The problem: Each entry below must be repeated word for word.

[Stored records]
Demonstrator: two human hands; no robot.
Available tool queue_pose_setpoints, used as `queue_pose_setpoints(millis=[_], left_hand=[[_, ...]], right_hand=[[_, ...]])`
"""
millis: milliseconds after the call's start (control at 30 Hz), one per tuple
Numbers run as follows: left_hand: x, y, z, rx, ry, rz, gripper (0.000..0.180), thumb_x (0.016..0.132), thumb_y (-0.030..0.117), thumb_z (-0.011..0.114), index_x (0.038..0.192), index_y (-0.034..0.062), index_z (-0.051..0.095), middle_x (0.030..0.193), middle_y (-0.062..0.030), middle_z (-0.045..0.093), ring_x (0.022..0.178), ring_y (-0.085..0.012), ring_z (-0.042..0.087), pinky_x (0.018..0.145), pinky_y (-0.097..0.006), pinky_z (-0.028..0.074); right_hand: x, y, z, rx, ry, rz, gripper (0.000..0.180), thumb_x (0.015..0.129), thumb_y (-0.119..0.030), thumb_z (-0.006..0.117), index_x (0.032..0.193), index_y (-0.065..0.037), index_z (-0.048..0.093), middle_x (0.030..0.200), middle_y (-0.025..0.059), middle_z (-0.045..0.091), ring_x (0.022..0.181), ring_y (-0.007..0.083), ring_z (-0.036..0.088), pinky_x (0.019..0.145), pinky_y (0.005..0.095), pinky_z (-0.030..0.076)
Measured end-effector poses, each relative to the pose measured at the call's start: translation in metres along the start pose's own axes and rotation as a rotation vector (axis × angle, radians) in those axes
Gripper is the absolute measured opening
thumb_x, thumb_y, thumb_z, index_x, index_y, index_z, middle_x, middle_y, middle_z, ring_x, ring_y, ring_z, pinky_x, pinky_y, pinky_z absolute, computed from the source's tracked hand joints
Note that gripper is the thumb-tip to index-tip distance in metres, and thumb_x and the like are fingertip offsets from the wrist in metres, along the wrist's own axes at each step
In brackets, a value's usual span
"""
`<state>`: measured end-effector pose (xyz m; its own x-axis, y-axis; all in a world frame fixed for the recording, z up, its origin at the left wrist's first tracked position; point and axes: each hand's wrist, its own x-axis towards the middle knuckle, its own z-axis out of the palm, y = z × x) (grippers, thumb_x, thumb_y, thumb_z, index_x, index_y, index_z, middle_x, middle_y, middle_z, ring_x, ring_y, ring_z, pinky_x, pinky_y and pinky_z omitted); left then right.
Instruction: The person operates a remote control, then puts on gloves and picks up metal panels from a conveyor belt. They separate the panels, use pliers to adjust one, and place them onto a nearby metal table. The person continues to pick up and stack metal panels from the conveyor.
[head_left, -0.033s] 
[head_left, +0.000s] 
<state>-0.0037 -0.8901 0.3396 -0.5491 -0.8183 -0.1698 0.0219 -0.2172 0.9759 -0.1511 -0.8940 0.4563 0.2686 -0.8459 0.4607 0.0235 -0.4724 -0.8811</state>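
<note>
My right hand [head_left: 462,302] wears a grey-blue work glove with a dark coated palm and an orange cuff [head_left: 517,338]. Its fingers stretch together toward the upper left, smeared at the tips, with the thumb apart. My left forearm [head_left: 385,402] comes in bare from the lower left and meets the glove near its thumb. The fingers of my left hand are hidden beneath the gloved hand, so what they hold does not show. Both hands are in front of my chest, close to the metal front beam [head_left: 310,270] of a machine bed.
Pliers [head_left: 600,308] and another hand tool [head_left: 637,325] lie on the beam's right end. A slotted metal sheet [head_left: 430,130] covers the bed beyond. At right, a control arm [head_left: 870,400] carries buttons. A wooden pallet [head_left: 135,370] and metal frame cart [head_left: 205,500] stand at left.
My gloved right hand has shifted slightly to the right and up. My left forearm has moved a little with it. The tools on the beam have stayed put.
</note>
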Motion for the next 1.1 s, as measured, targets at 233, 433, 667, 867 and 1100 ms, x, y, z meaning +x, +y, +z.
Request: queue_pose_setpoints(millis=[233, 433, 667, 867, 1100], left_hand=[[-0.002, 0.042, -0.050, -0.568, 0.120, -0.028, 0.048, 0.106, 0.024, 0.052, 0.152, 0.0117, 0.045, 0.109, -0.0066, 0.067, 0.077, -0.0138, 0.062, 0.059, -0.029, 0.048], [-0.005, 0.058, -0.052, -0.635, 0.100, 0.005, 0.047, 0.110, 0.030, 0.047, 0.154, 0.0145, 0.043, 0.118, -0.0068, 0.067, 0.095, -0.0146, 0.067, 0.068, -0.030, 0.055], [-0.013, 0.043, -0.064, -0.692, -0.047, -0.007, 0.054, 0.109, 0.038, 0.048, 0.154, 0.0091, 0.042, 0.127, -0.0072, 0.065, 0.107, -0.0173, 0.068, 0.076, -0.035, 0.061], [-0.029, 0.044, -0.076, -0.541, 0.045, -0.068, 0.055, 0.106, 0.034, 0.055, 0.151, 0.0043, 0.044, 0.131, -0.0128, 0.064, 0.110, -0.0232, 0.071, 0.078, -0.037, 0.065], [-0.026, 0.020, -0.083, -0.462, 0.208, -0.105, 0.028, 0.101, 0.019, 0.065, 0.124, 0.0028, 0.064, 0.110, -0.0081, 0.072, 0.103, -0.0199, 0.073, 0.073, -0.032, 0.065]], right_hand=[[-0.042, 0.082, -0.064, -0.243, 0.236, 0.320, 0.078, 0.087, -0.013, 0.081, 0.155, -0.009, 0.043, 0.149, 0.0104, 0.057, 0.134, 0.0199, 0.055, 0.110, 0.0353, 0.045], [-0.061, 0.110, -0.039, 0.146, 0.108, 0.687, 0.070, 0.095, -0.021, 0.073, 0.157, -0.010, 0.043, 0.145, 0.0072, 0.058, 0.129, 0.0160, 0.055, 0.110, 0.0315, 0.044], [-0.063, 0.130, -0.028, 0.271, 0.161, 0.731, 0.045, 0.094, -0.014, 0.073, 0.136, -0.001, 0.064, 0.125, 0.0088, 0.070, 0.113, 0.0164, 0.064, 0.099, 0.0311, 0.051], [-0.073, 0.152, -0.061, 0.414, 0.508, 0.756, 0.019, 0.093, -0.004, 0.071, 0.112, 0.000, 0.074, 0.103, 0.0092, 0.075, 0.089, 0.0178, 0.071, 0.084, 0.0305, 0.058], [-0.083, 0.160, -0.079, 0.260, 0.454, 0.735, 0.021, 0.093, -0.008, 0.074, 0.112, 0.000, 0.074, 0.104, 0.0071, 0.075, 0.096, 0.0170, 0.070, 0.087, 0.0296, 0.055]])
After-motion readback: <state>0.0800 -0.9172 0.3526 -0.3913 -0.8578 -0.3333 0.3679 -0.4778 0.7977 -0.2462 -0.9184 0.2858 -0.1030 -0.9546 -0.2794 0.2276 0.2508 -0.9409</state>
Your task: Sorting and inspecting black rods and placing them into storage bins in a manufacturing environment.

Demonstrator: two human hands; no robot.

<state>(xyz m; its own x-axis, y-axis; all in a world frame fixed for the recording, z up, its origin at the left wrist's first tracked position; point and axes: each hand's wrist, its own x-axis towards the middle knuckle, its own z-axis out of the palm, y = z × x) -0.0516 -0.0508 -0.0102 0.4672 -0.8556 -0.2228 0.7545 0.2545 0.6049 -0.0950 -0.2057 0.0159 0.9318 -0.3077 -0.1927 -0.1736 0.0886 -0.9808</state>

Response:
Demonstrator: two human hands; no robot.
Available tool queue_pose_setpoints, used as `queue_pose_setpoints(millis=[_], left_hand=[[_, ...]], right_hand=[[_, ...]])`
"""
millis: milliseconds after the call's start (control at 30 Hz), one per tuple
Numbers run as follows: left_hand: x, y, z, rx, ry, rz, gripper (0.000..0.180), thumb_x (0.016..0.132), thumb_y (-0.030..0.117), thumb_z (-0.011..0.114), index_x (0.038..0.192), index_y (-0.034..0.062), index_z (-0.051..0.095), middle_x (0.030..0.193), middle_y (-0.062..0.030), middle_z (-0.045..0.093), ring_x (0.022..0.178), ring_y (-0.085..0.012), ring_z (-0.042..0.087), pinky_x (0.018..0.145), pinky_y (-0.097..0.006), pinky_z (-0.028..0.074); right_hand: x, y, z, rx, ry, rz, gripper (0.000..0.180), thumb_x (0.015..0.129), thumb_y (-0.119..0.030), thumb_z (-0.006..0.117), index_x (0.032..0.193), index_y (-0.065..0.037), index_z (-0.048..0.093), middle_x (0.030..0.200), middle_y (-0.025..0.059), middle_z (-0.045..0.091), ring_x (0.022..0.181), ring_y (-0.007..0.083), ring_z (-0.036..0.088), pinky_x (0.019..0.145), pinky_y (0.005..0.095), pinky_z (-0.030..0.076)
Measured end-effector poses, each relative to the pose measured at the call's start: translation in metres along the start pose's own axes and rotation as a rotation vector (axis × angle, radians) in those axes
Gripper is the absolute measured opening
thumb_x, thumb_y, thumb_z, index_x, index_y, index_z, middle_x, middle_y, middle_z, ring_x, ring_y, ring_z, pinky_x, pinky_y, pinky_z absolute, computed from the source's tracked hand joints
Note that gripper is the thumb-tip to index-tip distance in metres, and thumb_x and the like are fingertip offsets from the wrist in metres, along the wrist's own axes at each step
In brackets, a value's usual span
"""
`<state>`: measured end-effector pose (xyz m; its own x-axis, y-axis; all in a world frame fixed for the recording, z up, its origin at the left wrist's first tracked position; point and axes: each hand's wrist, its own x-axis towards the middle knuckle, its own z-axis out of the palm, y = z × x) (grippers, thumb_x, thumb_y, thumb_z, index_x, index_y, index_z, middle_x, middle_y, middle_z, ring_x, ring_y, ring_z, pinky_x, pinky_y and pinky_z omitted); left then right.
Instruction: The person operates a remote control, then puts on gloves and picks up metal panels from a conveyor belt. They separate the panels, use pliers to adjust one, and place them onto a nearby metal table. The person continues to pick up and stack metal panels from the conveyor.
[head_left, -0.033s] 
[head_left, +0.000s] 
<state>-0.0037 -0.8901 0.3396 -0.5491 -0.8183 -0.1698 0.0219 -0.2172 0.9759 -0.1511 -0.8940 0.4563 0.2686 -0.8459 0.4607 0.0235 -0.4724 -0.8811</state>
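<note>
My right hand [head_left: 462,302] wears a grey-blue work glove with a dark coated palm and an orange cuff [head_left: 517,338]. Its fingers stretch together toward the upper left, smeared at the tips, with the thumb apart. My left forearm [head_left: 385,402] comes in bare from the lower left and meets the glove near its thumb. The fingers of my left hand are hidden beneath the gloved hand, so what they hold does not show. Both hands are in front of my chest, close to the metal front beam [head_left: 310,270] of a machine bed.
Pliers [head_left: 600,308] and another hand tool [head_left: 637,325] lie on the beam's right end. A slotted metal sheet [head_left: 430,130] covers the bed beyond. At right, a control arm [head_left: 870,400] carries buttons. A wooden pallet [head_left: 135,370] and metal frame cart [head_left: 205,500] stand at left.
My gloved right hand has shifted slightly to the right and up. My left forearm has moved a little with it. The tools on the beam have stayed put.
</note>
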Motion for the next 1.1 s, as measured, targets at 233, 433, 667, 867 and 1100 ms, x, y, z meaning +x, +y, +z.
Request: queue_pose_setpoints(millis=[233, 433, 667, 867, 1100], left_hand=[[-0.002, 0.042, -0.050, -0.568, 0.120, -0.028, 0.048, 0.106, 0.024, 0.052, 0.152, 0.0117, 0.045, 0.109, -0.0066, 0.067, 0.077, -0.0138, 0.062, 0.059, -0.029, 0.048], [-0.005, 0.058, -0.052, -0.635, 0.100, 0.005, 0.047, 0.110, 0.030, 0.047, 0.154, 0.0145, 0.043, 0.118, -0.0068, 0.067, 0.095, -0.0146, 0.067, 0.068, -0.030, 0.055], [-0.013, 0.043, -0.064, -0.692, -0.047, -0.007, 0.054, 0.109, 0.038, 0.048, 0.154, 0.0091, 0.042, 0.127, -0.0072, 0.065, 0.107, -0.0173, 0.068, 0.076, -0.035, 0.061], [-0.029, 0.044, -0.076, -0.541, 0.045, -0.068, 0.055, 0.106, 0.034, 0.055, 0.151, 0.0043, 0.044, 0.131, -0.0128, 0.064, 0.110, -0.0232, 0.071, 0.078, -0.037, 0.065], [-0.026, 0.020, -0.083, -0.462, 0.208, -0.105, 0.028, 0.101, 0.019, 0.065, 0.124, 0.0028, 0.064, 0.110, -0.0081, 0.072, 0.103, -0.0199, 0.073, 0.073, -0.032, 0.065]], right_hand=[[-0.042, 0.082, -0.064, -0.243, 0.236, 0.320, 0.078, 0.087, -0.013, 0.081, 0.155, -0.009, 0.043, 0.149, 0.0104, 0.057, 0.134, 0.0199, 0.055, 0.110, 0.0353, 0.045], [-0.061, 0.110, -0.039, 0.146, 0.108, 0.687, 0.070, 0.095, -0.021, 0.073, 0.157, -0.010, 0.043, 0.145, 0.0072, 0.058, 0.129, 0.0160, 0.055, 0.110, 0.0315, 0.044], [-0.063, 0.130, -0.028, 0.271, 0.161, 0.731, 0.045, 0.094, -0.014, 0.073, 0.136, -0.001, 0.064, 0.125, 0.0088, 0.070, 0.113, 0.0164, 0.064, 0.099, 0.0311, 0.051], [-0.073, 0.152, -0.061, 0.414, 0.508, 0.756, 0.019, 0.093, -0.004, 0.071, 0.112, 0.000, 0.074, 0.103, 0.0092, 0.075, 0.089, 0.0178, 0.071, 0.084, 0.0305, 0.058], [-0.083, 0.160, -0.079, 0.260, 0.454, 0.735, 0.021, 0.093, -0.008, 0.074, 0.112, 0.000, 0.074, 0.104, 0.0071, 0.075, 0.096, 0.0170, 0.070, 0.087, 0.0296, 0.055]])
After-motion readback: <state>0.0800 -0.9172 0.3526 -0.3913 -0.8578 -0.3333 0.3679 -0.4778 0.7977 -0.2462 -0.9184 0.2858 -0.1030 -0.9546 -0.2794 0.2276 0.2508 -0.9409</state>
Your task: Sorting and inspecting black rods and placing them into storage bins in a manufacturing environment.

Demonstrator: two human hands; no robot.

<state>(xyz m; its own x-axis, y-axis; all in a world frame fixed for the recording, z up, its origin at the left wrist's first tracked position; point and axes: each hand's wrist, its own x-axis towards the middle knuckle, its own z-axis out of the palm, y = z × x) -0.0516 -0.0508 -0.0102 0.4672 -0.8556 -0.2228 0.7545 0.2545 0.6049 -0.0950 -0.2057 0.0159 0.9318 -0.3077 -0.1927 -0.1736 0.0886 -0.9808</state>

Besides the given answer, there is nothing more to add.